## PROBLEM DETAILS
Answer with a single number: the count of lines below that hold "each".

## DATA BLOCK
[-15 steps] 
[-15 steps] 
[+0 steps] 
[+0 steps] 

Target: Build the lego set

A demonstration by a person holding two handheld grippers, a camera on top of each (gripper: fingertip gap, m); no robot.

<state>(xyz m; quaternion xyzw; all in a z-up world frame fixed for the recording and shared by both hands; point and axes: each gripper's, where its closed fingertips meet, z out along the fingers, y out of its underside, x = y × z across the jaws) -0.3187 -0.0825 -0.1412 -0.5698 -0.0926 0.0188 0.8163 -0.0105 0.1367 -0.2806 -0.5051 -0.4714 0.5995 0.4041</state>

## COMPLETED TASK
2